Todo esto ocurre en las provincias de Alicante, Murcia, Albacete y Mancha, que yo sepa

concretamente. En cuanto a los pagos de contribuciones de la tierra al Estado, paga el

campesino el 1.200 por 100 de lo que se pagaba en 1950. Una hectárea de tierra, entre

contribuciones y jornales de cultivo y otros, cuesta alrededor de las 18.000 pesetas, y el valor

del producto, viniendo todo bien, vale unas 14-15.000 pesetas. ¿Hay quien pueda continuar

como agricultor? Hay un reme-dio: dejar las tierras abandonadas como ya están en varias

zonas y marcharse a la industria.

3.°) Que está muy bien que a la industria se le apoye en lo más, así como por un aumento de

salarios de un 30 por 100, autorizado al industrial el subir sus fabricados en un porcentaje igual

y ¿en la agricultura qué...? Ya veremos. Dios no quiera, si algún día nos falta trigo, si esas

fábricas tan potentes que existen fabrican materia prima que es el trigo para hacer el pan de

cada día. Los que contamos más de 50 años ya hemos conocido estos fracasos muy

lamentables, concretamente en el período de 1936 cuando los Comités que entonces se decían

de los listillos políticos de la España leal, zona democracia, en que daban el todo por el todo,

para la gente del campo, resultó que ordenaron que la tierra para quien la trabaje y los

productos para los sindicatos. Consiguiéndose más adelante que se terminara el pan y en

sustitución de éste, se importó higos secos y lentejas, de los que en el extranjero tenían que

tirarlo al río por ser mercancía totalmente deficiente; por tales hechos, ya vividos, conviene

mucha atención y consideración sobre el sector agrario y que también es un factor primordial,

como la industria, para el bien de una nación.

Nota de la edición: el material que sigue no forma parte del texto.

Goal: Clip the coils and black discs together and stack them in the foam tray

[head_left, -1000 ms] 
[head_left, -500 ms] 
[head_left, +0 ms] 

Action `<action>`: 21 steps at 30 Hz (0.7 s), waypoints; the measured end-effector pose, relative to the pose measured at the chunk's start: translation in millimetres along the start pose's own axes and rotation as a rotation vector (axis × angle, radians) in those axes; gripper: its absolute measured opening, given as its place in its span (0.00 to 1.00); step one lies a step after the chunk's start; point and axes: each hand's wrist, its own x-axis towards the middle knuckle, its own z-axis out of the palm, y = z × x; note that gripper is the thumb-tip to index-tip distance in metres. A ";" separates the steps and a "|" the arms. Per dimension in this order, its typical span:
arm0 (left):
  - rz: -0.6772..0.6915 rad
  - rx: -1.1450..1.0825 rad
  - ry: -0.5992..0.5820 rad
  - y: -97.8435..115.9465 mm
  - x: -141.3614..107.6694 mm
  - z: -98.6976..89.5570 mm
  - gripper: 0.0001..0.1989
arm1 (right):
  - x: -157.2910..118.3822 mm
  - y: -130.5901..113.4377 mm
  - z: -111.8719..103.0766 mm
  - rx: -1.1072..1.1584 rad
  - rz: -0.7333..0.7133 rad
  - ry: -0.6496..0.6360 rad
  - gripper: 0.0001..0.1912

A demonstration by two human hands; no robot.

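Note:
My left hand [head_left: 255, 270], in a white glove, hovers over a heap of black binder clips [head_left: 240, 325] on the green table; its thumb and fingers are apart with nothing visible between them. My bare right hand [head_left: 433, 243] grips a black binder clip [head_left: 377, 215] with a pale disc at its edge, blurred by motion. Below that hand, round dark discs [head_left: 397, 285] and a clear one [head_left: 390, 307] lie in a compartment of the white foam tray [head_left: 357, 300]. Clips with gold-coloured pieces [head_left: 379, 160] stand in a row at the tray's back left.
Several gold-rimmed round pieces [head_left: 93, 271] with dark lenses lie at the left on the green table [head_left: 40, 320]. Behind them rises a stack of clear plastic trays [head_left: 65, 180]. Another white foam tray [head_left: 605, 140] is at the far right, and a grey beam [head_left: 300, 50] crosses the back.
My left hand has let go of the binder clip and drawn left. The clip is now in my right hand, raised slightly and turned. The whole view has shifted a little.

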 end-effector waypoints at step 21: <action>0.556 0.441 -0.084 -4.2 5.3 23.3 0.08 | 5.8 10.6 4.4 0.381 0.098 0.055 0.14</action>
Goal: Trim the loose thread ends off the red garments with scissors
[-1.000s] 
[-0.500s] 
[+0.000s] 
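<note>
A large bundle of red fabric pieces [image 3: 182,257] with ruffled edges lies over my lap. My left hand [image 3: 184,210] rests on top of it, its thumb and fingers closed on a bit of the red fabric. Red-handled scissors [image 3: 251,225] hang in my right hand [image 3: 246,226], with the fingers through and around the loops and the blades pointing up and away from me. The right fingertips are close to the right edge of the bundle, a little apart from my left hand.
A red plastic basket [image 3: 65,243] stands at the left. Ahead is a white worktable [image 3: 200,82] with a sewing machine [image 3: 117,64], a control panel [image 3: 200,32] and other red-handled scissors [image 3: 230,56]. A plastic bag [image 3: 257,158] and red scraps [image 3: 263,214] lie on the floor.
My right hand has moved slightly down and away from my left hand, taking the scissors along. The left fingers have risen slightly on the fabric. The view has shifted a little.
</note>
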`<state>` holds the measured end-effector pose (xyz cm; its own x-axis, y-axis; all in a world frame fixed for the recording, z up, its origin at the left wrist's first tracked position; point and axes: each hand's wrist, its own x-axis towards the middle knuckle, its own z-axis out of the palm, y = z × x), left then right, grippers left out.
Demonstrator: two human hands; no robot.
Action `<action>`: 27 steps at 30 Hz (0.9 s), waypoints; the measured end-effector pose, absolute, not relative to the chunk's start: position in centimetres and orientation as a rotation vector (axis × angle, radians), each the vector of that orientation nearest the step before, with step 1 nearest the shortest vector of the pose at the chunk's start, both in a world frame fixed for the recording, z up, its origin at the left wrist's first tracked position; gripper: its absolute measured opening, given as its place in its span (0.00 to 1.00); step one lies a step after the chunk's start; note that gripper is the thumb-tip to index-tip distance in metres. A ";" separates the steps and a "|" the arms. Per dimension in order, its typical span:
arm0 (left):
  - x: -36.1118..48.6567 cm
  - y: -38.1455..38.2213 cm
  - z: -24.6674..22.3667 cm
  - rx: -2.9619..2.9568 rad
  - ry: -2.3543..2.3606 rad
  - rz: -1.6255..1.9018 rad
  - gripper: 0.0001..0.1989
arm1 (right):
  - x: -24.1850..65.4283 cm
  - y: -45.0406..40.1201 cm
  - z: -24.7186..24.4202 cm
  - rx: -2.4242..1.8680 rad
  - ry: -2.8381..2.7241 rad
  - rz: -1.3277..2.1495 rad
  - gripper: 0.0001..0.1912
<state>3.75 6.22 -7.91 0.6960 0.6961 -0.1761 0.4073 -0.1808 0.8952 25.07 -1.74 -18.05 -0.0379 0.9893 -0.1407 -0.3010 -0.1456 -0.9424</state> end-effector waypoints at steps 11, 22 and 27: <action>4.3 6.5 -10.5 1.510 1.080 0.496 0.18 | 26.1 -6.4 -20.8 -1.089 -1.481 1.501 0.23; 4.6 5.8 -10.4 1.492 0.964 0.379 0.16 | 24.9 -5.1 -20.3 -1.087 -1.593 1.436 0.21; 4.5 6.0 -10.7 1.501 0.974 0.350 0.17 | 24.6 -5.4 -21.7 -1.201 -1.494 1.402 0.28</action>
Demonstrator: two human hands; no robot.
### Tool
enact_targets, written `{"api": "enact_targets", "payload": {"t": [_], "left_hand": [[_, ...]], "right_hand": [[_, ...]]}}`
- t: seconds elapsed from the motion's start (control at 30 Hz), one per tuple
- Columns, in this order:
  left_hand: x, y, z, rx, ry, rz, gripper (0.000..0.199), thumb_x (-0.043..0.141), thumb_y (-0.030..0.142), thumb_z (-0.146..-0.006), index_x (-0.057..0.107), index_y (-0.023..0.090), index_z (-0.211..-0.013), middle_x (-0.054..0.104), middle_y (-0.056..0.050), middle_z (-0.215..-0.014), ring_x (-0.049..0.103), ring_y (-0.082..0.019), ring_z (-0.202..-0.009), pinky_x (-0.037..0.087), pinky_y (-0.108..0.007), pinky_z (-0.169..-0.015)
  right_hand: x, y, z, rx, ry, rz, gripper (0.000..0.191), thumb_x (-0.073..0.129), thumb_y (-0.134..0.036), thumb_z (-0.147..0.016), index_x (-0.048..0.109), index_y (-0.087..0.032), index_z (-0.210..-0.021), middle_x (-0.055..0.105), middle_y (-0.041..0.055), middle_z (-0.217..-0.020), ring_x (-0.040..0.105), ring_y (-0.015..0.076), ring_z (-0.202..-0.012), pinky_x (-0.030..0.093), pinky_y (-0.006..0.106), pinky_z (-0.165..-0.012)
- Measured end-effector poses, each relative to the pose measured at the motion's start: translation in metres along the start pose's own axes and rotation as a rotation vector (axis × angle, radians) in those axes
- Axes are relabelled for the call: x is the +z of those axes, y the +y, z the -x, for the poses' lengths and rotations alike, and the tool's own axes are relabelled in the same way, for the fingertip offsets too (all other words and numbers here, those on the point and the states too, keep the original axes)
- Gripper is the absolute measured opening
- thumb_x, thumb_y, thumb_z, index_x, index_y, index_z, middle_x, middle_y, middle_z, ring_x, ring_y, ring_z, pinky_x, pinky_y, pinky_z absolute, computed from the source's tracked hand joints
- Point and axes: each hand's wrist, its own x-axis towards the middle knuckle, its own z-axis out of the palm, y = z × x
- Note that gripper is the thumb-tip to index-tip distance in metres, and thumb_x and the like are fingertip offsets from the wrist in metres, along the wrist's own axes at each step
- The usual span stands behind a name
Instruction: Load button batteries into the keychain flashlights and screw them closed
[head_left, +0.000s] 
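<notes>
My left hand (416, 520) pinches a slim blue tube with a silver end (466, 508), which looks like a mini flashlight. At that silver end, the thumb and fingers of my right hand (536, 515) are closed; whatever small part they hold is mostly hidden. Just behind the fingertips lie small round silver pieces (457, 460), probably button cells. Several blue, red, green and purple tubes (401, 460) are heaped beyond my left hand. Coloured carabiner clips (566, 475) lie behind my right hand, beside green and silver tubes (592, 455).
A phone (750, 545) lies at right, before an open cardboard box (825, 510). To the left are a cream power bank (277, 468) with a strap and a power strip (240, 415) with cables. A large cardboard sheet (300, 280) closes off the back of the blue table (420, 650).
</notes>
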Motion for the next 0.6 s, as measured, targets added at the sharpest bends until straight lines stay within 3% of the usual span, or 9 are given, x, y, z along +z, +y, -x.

4.°) Que en la actualidad, pese a que el campesino es muy sumiso, sencillo y, por último,

personas de buena voluntad, en lo general; ya no es fácil engañarles con palabras y promesas

falsas, obras son amores y no discursos en las mesas y balcones. ¿Cómo se puede convencer

al desgraciado agricultor de clase media, que trabaja más de diez horas diarias, para que

siembre trigo para venderlo a nueve pesetas el kilo y luego comprar el pan de su trigo a ocho

duros el kilo...? Es posible que el economista más experto en su materia, no pudiera contestar

los gastos totales que tiene un kilo de trigo limpio y ya en el saco, al igual que un litro de vino

listo para beberlo, amén de que sea propietario agricultor.

Como anécdota diré que a principios de 1936 hubo un Ministro de Agricultura, que en su visita

a Alicante y Murcia, pasó por Orihuela y al ver la plantación que en dicho lugar había de

cáñamo con más de un metro de alto, dijo: «¡Que perejil tan hermoso crían estas tierras...!

5.°) Si el director de un hospital tiene que ser médico, ¿por qué un Ministro de Agricultura, en

preferencia, no tiene que ser un afincado dentro de la actividad agrícola para conocer bien, por

la práctica, los pormenores de la misma? Esto es lo que todos los campesinos comentamos.